▸ Work item
Up to and including the line that contains "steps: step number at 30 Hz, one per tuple", write out each line of the material from its first line, exactly.

▸ Dataset content

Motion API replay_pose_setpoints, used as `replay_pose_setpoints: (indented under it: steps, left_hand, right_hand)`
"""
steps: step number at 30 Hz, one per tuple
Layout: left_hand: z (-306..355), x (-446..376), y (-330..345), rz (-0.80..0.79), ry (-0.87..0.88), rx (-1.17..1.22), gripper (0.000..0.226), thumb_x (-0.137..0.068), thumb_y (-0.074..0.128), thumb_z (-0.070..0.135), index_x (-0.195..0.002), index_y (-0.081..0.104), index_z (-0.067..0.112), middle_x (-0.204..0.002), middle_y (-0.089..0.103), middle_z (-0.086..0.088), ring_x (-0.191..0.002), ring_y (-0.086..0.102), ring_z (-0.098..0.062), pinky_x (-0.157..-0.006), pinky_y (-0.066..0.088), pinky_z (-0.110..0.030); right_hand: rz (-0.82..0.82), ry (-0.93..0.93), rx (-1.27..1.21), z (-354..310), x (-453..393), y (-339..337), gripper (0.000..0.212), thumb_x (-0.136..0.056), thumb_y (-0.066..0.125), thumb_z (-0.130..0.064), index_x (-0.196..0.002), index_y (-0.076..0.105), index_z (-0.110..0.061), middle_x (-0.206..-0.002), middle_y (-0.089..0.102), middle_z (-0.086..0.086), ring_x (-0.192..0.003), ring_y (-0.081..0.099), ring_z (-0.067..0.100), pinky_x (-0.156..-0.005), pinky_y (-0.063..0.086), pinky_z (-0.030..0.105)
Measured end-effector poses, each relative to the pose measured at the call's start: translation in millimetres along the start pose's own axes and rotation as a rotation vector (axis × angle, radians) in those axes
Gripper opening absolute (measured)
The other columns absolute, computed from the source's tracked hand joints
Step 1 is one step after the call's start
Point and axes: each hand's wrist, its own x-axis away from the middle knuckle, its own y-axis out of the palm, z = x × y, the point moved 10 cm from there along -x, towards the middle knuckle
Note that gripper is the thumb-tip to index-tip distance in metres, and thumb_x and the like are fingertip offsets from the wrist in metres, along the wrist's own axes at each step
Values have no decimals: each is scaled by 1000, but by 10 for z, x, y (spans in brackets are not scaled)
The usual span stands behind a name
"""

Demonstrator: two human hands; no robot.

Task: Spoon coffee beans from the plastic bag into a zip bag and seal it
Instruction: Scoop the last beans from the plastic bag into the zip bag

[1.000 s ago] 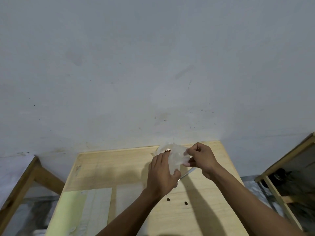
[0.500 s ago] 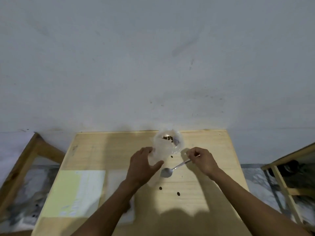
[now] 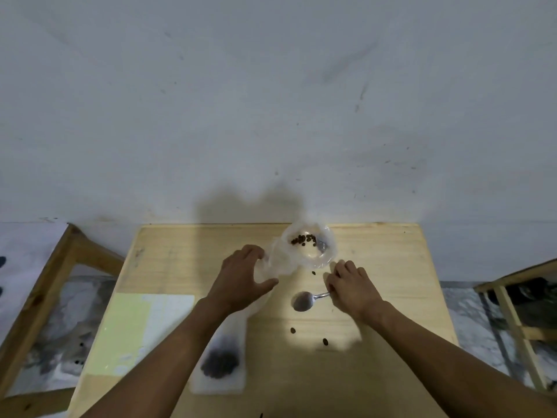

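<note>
Nearest me, a flat zip bag lies on the wooden table, touching nothing, with a dark heap of coffee beans at its near end. My left forearm crosses above it. To its left sits a pale green and white sheet. A few loose beans are scattered on the bare wood to the right.

Farther out, my right hand has its fingers curled around the handle of a metal spoon, whose bowl points left and looks empty. A second ago both hands were raised together, working at the plastic; now they have dropped apart and the spoon is down near the table.

My left hand is spread wide, fingers and thumb loosely cupping the crumpled side of the clear plastic bag, steadying it. The bag stands open near the far edge, with only a small cluster of beans visible inside.

Beyond is a plain grey wall.

I judge the source bag is now opened up, so another scoop can go in.
</note>
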Motion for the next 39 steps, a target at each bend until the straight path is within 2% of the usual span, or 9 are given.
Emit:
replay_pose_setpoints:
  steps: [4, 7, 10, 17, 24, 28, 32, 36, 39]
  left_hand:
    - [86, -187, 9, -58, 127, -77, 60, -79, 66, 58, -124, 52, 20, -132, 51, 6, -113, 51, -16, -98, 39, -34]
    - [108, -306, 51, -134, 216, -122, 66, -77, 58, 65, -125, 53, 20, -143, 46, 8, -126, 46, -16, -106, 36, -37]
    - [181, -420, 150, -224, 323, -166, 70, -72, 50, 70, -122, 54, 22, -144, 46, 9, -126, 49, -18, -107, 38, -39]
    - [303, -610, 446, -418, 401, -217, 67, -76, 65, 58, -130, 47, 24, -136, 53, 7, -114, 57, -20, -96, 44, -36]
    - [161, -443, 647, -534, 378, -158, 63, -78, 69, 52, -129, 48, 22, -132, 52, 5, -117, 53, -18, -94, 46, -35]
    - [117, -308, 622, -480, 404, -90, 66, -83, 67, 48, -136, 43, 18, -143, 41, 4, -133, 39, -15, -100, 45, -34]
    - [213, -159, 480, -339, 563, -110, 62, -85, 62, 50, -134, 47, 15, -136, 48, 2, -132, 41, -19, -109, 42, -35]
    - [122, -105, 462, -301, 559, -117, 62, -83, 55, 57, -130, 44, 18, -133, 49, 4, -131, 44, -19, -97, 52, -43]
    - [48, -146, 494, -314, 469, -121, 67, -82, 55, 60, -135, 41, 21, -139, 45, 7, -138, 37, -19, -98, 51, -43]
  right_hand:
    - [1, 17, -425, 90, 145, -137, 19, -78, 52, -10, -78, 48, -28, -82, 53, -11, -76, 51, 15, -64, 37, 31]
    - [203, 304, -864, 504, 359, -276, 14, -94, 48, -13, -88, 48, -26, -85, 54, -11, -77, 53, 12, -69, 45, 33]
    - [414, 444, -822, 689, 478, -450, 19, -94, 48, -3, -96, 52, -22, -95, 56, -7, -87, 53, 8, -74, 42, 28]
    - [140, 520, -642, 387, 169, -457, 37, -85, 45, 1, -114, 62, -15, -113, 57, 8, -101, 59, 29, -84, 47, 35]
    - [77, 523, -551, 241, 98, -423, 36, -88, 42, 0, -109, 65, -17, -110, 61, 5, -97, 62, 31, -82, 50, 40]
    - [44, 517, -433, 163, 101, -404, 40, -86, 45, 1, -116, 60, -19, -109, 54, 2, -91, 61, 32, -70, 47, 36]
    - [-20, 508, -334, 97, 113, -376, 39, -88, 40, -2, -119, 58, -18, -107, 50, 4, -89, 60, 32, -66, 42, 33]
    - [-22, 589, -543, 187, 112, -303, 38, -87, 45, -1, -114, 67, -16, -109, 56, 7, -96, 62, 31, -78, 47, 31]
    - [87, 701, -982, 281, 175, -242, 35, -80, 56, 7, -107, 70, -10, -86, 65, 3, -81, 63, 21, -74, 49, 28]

▸ Response area
Motion API replay_pose_setpoints, used as `replay_pose_setpoints: (indented under it: steps, left_hand, right_hand)`
"""
steps: step number at 30 Hz, one per tuple

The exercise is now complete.